** Given information follows **

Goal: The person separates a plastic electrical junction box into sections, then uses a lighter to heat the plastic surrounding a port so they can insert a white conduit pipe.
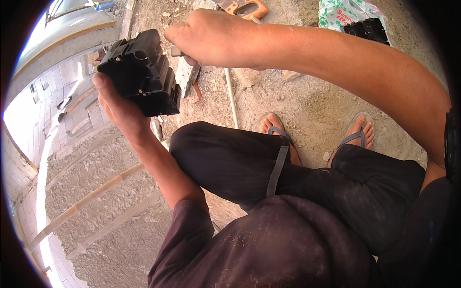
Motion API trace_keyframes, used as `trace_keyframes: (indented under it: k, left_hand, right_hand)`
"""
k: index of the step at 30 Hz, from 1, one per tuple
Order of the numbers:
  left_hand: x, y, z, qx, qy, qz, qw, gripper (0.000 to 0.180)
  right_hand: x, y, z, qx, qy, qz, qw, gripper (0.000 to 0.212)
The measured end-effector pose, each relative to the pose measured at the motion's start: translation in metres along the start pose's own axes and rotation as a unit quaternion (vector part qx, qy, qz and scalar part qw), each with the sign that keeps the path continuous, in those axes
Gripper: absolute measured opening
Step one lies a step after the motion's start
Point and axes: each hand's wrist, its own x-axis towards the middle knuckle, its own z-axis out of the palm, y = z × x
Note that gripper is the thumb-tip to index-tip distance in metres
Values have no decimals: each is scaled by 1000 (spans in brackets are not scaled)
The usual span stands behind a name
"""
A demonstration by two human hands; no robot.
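At the upper left my left hand [124,109] grips a black plastic electrical box [127,79] from below, its thumb against the near side. The box is tilted and has stepped walls and small metal screw points; it may be more than one box joined. To the right of it, my right hand [211,41] is closed in a fist, apart from the box by a small gap. A short dark piece sticks out under its fingers, and the rest of what it holds is hidden.
An orange-handled saw [249,8] lies on the dirt ground beyond my right hand. Another black box [367,31] rests by a printed plastic bag [343,14] at the upper right. A thin pale pipe [231,98] and wood scraps lie ahead. Rough plaster with a bamboo pole [86,201] is at left.
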Motion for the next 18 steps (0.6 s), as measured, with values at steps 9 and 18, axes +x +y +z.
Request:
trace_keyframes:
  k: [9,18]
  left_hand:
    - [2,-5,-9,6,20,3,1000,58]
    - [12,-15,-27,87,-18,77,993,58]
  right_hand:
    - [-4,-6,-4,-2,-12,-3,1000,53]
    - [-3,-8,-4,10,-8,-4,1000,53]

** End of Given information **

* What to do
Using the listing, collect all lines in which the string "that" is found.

* Task answer
The measured end-effector pose, each relative to the pose measured at the motion's start: translation in metres along the start pose's own axes and rotation as a unit quaternion (vector part qx, qy, qz and scalar part qw), each with the sign that keeps the path continuous, in those axes
Note that gripper is the thumb-tip to index-tip distance in metres

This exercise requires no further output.